Work to be completed: Produce a word-for-word copy of the data that follows, excluding images.
(Beginning of Source data)
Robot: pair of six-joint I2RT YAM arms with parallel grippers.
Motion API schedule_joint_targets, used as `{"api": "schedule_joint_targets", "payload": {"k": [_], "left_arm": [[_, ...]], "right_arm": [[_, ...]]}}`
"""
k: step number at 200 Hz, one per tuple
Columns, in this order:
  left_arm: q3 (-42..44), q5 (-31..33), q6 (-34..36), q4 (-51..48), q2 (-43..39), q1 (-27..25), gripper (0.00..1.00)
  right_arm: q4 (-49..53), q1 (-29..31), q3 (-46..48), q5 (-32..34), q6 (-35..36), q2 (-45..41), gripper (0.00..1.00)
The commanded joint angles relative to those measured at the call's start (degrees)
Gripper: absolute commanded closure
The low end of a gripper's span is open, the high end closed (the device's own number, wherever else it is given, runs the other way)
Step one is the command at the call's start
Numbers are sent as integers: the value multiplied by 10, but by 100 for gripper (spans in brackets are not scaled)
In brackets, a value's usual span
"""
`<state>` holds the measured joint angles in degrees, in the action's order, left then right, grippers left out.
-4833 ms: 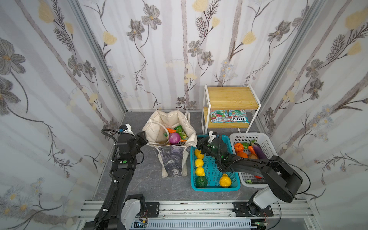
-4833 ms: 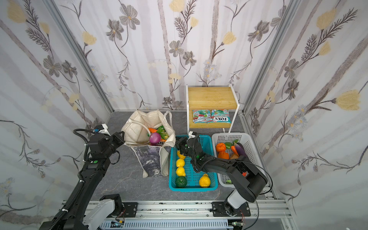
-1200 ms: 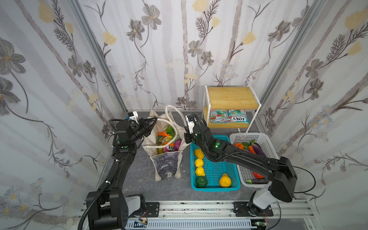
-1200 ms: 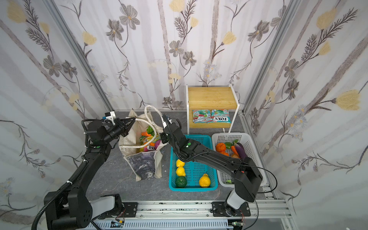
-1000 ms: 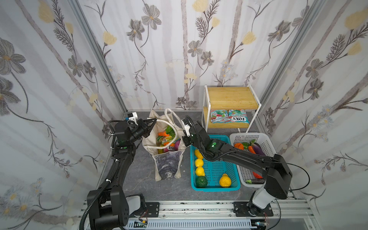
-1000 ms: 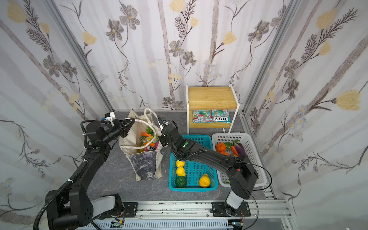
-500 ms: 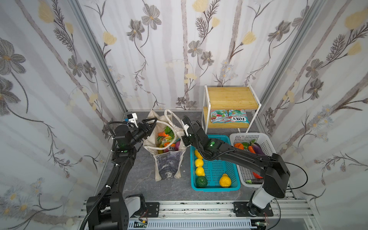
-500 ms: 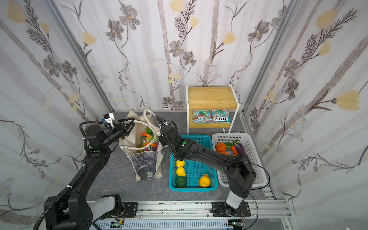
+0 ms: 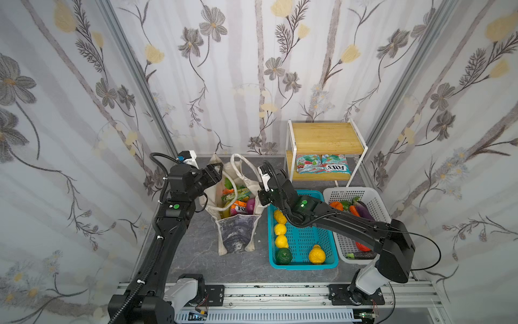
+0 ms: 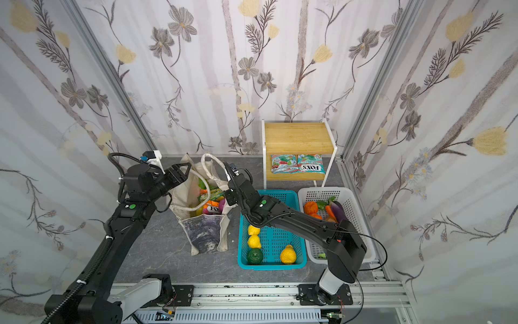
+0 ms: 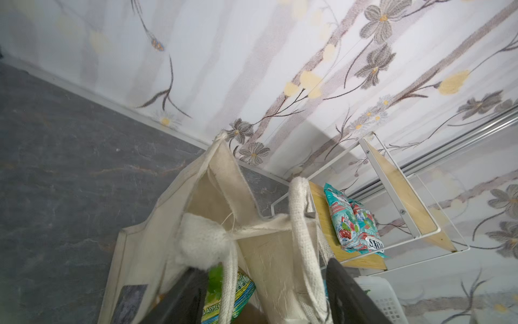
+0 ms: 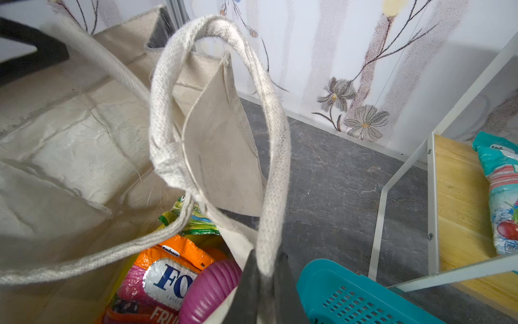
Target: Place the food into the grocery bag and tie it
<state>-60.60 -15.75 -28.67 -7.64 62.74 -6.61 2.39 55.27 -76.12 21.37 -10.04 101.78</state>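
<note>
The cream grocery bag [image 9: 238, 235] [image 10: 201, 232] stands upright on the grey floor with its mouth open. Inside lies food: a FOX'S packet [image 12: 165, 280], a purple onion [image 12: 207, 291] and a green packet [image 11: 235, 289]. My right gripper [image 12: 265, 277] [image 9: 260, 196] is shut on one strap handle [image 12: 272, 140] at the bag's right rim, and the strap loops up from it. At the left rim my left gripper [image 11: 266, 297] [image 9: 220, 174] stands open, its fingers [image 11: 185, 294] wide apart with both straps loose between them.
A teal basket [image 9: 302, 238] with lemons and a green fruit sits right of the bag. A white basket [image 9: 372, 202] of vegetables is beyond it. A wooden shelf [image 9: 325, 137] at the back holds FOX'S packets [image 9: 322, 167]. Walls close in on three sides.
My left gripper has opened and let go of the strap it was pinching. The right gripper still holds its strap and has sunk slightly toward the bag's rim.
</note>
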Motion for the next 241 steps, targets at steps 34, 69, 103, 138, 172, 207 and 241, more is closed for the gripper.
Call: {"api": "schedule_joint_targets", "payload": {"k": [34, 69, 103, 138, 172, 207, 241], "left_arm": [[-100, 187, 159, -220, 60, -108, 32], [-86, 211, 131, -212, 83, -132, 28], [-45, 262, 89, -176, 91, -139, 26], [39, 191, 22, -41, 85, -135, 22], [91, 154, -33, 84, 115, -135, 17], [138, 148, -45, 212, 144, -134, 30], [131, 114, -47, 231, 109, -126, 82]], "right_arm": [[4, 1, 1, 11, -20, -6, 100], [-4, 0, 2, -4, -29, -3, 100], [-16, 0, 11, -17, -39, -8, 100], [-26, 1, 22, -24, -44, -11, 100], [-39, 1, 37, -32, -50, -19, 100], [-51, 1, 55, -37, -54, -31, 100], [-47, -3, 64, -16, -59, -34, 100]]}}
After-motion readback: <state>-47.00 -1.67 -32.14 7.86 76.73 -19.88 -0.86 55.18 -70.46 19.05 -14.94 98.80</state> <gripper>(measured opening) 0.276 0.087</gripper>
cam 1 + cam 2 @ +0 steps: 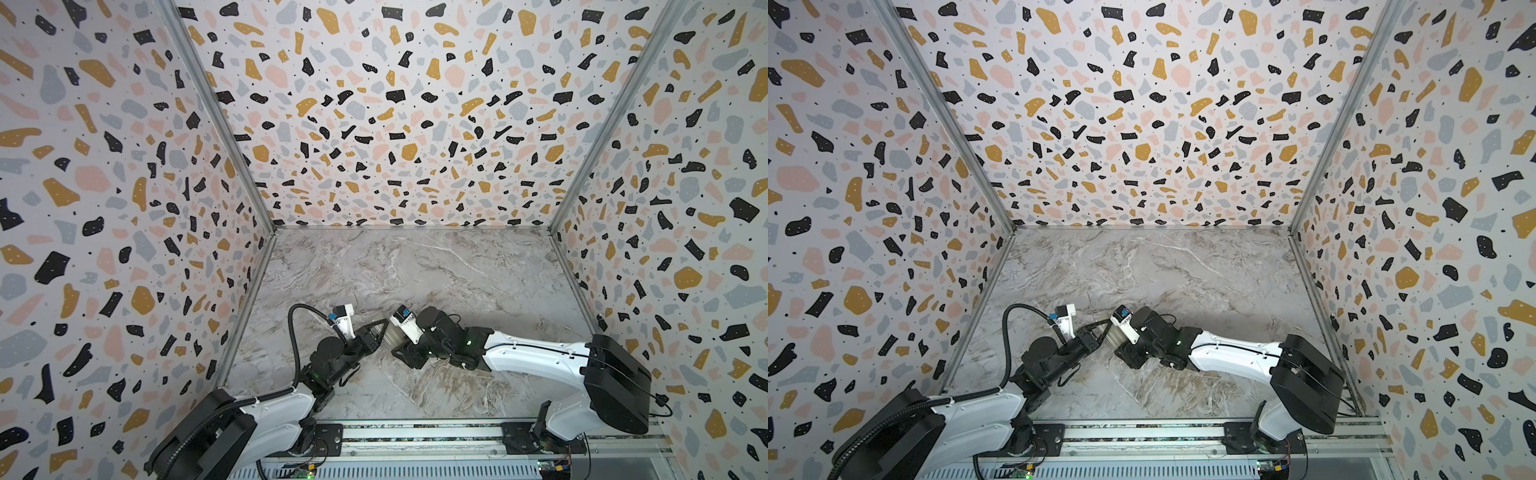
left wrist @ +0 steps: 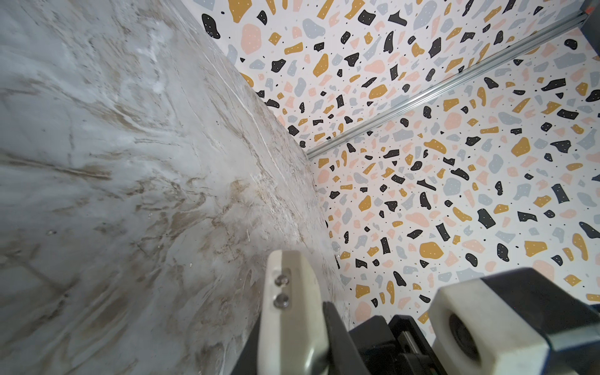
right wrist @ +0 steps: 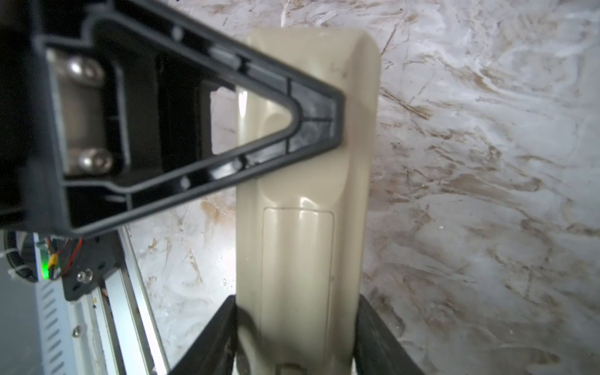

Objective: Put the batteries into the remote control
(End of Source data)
Result:
Robot: pair of six-joint I2RT YAM arms with parallel grippers.
Motion API schedule_joint_targets, used as `{"api": "schedule_joint_targets", "payload": {"k": [_], "left_arm": [[_, ...]], "right_arm": [[_, ...]]}}`
"""
k: step number at 200 Hz, one per tuple
Columns, in this order:
  left_arm: q3 (-42..44), q5 (-31..33), q6 (-34..36), q4 (-51..48), q2 (-43..39), q1 (-27..25), gripper (0.00..1.00)
  right_arm: q4 (-49..53), q1 (-29..31), q3 (-46..48), q5 (-32..34), q6 (-35..36), q2 (-45..41), gripper (0.00..1.00)
The commanded joint angles relative to those measured at the call's start (degrees)
Gripper: absolute commanded closure
The low end of a gripper's span is open, the high end closed (the device's own number, wherever else it is given, runs the other way)
Step one is the command at the call's start
Numbers are sent as integers: the value multiplied by 10, but by 100 for gripper (spans in brackets are not scaled)
In brackets, a value's usual span
"""
`<state>` holds the measured joint angles in degrees, in the action's order, left then right, grippers left out.
-4833 ms: 
-4833 ms: 
-1200 ms: 
-1200 ms: 
-1000 ms: 
-1000 ms: 
-500 ms: 
-500 ms: 
+0 ms: 
+0 ms: 
+0 ms: 
+0 ms: 
Target: Place the food into the grocery bag and tie it
<state>-60.60 -15.75 -28.67 -7.64 62.74 -6.61 2.39 55.27 -76.12 21.37 -10.04 101.78</state>
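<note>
The cream grocery bag [image 9: 238, 235] [image 10: 201, 232] stands upright on the grey floor with its mouth open. Inside lies food: a FOX'S packet [image 12: 165, 280], a purple onion [image 12: 207, 291] and a green packet [image 11: 235, 289]. My right gripper [image 12: 265, 277] [image 9: 260, 196] is shut on one strap handle [image 12: 272, 140] at the bag's right rim, and the strap loops up from it. At the left rim my left gripper [image 11: 266, 297] [image 9: 220, 174] stands open, its fingers [image 11: 185, 294] wide apart with both straps loose between them.
A teal basket [image 9: 302, 238] with lemons and a green fruit sits right of the bag. A white basket [image 9: 372, 202] of vegetables is beyond it. A wooden shelf [image 9: 325, 137] at the back holds FOX'S packets [image 9: 322, 167]. Walls close in on three sides.
My left gripper has opened and let go of the strap it was pinching. The right gripper still holds its strap and has sunk slightly toward the bag's rim.
</note>
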Motion for the next 241 steps, targets at steps 34, 69, 103, 138, 172, 207 and 241, more is closed for the gripper.
Call: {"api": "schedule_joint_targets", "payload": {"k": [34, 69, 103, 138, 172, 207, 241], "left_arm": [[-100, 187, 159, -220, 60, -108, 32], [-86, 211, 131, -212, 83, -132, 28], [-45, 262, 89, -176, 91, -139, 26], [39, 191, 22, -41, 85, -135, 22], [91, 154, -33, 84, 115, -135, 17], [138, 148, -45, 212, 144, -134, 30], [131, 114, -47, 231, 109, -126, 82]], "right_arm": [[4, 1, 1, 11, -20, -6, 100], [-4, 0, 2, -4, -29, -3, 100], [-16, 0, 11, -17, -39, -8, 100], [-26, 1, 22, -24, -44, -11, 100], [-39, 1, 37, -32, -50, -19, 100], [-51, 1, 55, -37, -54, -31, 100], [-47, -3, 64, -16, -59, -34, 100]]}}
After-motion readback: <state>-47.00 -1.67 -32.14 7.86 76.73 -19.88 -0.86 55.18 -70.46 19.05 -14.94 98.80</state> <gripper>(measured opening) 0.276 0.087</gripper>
cam 1 + cam 2 @ +0 steps: 
left wrist @ +0 steps: 
right wrist @ +0 steps: 

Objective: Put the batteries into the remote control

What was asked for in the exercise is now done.